Potlatch shall operate and maintain the Facility and related
equipment according to those practices, methods, and procedures,
as changed from time to time, that are commonly used in prudent
electrical practice. Potlatch will also operate the Facility and
related equipment lawfully and with safety. Further, Potlatch
shall generate such Reactive Power as may be reasonably necessary
under Emergency or Abnormal Conditions to maintain voltage levels
as reasonably instructed by Otter Tail's system dispatcher or a
designated representative, so long as such emergency does not
prevent Potlatch from so doing. If Potlatch is unwilling to
provide such Reactive Power, Otter Tail may do so at Potlatch's
expense; provided that the provision of such Reactive Power by
Potlatch will not impose a hardship or danger of equipment damage
or failure to the Facility, and that the Facility is in operation
at the time such Reactive Power is needed. If Otter Tail
provides such Reactive Power, Potlatch shall pay to Otter Tail an
aggregate amount equal to the actual quantifiable cost to Otter
Tail to provide the Reactive Power, or in lieu of actual costs,
the cost of excess Reactive Power requirements as specified in
the retail rate, attached as Exhibit H, under which the Plants
receive electrical power. Potlatch shall generate such Energy as
may be reasonably necessary under Emergency or Abnormal
Conditions as reasonably directed by Otter Tail's system
dispatcher, so long as such emergency does not prevent Potlatch
from so doing. Potlatch must provide Otter Tail at least 30
days' prior notice, if practical, before scheduling Scheduled
Maintenance. Potlatch will coordinate Scheduled Maintenance with
Otter Tail's System Operations Department.
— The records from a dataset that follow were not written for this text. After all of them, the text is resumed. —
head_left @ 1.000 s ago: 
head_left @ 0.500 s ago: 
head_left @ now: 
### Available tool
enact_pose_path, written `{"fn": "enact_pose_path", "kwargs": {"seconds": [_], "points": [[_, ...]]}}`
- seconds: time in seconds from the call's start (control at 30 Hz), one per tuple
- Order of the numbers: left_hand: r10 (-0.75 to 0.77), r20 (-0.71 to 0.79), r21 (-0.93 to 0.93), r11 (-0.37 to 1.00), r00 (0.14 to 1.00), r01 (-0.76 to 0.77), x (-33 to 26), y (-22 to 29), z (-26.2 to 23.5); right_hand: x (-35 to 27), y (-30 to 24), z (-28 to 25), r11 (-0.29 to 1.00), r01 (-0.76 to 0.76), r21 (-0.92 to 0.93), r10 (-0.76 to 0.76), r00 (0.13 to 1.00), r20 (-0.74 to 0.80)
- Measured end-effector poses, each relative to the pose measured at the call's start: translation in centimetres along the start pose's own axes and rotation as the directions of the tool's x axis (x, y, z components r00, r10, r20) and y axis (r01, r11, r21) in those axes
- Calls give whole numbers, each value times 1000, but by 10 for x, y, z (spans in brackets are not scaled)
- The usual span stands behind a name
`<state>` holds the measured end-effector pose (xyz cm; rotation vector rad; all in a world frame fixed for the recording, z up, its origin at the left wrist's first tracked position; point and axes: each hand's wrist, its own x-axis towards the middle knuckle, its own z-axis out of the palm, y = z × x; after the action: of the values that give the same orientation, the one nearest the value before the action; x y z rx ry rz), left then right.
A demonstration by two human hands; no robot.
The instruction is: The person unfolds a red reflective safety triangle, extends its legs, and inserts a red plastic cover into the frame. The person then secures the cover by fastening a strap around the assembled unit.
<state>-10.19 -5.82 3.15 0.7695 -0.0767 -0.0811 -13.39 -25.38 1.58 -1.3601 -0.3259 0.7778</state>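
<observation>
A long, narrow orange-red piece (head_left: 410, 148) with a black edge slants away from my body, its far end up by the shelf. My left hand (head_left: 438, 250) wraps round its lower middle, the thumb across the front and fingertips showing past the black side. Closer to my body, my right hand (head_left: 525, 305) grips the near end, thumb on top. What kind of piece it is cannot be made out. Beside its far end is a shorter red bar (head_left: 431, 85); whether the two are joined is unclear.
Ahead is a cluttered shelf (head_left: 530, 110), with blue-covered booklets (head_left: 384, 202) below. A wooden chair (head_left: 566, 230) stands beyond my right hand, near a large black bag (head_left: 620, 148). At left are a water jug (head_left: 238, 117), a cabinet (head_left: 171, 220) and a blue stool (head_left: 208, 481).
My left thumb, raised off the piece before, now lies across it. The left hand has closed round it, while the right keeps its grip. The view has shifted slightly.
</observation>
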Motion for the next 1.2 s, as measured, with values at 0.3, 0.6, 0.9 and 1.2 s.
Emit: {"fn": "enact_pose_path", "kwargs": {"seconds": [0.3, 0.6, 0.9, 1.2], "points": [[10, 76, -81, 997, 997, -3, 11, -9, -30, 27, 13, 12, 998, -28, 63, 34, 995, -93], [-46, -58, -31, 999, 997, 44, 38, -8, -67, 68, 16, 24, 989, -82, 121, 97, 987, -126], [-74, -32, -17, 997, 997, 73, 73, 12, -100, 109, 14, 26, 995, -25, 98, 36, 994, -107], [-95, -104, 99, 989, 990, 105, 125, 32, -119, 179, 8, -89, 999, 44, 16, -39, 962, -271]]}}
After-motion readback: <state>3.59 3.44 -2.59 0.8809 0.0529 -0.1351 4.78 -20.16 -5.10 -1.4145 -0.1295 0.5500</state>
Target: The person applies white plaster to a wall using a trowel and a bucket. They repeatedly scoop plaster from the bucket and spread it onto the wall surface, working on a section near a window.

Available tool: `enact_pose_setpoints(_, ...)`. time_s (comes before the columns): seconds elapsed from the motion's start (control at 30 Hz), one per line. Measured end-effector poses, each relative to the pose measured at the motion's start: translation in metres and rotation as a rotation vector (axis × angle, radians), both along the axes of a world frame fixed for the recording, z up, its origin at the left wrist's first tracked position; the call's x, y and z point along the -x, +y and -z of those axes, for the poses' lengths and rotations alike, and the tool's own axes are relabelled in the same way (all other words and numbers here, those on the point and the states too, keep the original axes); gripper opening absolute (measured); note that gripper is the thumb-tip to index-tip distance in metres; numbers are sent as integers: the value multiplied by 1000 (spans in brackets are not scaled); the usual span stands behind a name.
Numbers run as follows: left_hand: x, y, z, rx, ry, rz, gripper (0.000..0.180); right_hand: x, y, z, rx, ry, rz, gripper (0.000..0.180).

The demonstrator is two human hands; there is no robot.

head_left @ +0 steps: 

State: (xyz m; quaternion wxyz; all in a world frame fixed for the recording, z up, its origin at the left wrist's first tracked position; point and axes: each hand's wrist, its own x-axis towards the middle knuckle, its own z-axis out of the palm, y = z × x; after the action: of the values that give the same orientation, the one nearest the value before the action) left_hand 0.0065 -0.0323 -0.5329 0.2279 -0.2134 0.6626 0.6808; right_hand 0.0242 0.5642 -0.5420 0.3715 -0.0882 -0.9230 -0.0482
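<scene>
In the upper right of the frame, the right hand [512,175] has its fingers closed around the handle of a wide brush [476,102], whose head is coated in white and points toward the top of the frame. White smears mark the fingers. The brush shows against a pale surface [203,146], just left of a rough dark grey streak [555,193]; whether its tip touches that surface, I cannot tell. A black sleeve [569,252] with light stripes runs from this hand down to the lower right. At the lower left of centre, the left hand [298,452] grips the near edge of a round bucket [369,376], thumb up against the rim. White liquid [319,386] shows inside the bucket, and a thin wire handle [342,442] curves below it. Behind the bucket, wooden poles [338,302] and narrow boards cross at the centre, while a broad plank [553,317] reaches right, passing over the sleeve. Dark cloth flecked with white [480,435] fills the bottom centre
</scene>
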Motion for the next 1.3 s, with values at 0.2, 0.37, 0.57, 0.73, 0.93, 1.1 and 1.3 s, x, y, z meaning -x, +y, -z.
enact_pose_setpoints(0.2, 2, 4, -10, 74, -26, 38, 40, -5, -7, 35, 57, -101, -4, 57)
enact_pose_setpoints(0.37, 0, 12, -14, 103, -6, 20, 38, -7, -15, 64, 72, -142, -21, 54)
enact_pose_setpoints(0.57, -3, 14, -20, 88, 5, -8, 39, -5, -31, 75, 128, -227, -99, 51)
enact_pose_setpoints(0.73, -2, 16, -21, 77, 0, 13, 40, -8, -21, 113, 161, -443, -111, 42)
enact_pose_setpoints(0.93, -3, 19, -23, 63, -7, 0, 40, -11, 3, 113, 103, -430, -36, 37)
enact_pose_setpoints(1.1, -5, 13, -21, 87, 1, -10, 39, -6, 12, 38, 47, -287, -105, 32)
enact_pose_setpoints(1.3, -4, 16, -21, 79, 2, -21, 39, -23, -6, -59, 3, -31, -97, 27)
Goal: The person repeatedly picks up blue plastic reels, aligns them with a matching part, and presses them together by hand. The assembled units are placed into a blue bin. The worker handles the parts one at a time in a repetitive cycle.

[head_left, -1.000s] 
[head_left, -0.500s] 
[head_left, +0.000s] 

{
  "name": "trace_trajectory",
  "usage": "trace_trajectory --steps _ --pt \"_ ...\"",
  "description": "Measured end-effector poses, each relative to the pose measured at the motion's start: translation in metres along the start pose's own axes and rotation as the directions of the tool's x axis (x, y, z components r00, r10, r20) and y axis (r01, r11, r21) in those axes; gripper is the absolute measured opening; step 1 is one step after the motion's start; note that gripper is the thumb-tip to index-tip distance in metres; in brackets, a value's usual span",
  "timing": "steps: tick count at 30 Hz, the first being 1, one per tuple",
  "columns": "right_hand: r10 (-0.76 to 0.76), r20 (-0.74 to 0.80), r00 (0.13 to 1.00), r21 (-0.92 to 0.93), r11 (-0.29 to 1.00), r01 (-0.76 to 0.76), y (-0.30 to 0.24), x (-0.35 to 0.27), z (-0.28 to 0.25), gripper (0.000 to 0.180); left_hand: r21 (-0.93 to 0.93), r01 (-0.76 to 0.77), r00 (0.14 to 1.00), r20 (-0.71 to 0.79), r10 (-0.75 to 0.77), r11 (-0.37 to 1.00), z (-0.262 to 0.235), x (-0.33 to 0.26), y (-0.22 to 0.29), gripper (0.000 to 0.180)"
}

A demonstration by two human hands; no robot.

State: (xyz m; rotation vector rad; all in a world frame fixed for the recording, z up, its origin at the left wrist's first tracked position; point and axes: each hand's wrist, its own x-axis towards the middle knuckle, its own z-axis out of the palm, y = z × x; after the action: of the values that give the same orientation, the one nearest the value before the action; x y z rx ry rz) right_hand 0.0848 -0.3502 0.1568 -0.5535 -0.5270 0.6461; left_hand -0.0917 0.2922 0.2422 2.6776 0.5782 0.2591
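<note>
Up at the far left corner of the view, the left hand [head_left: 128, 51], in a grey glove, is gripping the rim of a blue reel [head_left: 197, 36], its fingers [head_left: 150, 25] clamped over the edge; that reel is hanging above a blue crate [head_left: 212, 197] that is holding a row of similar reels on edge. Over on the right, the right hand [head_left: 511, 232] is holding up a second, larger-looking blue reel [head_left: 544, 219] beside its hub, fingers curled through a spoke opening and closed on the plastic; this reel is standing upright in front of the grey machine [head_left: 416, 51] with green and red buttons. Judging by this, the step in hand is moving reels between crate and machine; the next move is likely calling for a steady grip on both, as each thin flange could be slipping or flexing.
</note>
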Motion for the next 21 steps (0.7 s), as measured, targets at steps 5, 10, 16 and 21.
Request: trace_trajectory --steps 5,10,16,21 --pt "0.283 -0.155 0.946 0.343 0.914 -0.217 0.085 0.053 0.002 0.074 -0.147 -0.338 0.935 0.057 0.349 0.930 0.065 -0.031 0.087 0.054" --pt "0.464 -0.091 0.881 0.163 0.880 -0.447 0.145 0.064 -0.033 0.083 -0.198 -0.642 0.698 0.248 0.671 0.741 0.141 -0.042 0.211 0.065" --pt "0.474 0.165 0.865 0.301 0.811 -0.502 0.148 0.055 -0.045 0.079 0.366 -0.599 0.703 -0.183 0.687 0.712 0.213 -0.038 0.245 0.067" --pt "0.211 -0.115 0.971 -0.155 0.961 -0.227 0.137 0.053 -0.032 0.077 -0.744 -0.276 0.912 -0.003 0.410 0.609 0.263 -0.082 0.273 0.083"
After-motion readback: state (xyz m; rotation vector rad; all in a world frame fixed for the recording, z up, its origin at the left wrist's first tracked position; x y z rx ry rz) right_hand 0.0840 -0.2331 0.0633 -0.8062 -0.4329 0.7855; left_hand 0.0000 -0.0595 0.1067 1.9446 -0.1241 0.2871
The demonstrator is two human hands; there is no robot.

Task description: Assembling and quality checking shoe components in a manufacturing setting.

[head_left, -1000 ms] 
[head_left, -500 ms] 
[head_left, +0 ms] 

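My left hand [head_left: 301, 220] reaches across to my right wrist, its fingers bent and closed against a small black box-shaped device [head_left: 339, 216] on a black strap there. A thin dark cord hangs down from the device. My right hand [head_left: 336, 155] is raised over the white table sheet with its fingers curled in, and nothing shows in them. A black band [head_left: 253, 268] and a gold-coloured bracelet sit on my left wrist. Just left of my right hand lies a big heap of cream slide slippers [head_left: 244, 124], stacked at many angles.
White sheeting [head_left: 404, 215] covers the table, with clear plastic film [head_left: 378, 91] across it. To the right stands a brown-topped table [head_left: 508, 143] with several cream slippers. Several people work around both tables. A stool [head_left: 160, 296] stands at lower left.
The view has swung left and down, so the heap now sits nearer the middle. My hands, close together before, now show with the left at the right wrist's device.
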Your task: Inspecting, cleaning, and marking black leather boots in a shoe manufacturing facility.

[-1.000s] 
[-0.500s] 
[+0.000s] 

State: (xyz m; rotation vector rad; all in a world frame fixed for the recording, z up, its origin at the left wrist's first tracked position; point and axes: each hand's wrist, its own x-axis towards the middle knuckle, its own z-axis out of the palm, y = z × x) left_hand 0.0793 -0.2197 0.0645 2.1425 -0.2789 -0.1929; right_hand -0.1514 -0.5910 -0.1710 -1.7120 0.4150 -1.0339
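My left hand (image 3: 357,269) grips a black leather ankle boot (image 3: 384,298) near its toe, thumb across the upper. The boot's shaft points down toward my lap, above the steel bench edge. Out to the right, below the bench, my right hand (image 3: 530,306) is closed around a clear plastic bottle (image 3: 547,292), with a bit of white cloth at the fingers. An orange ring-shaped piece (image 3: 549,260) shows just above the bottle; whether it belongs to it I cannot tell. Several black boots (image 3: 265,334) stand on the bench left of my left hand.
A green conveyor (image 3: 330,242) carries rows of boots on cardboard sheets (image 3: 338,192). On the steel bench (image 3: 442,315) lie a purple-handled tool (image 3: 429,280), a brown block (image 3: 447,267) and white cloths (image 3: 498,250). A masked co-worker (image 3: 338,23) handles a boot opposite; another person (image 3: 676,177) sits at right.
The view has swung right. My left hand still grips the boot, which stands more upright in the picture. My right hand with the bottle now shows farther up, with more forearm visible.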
In the event the Facility experiences a major equipment
failure, Potlatch shall provide Otter Tail with sufficient
information to file Form L-1 Extended Accreditation Request,
attached as Exhibit F, to allow accreditation of the Facility's
Capacity Rating to continue even though the Facility is
unavailable due to the failure.
8. Reduction or Termination of Capacity Component.
It is intended that Potlatch operate the Facility with
dependability commensurate with typical baseload utility
generation resources. The monthly payment for Capacity shall be
subject to a Monthly Capacity Factor adjustment. The operational
goal for the Monthly Capacity Factor is 65%, excluding periods of
Scheduled Maintenance, Forced Outage, and Facility Modification.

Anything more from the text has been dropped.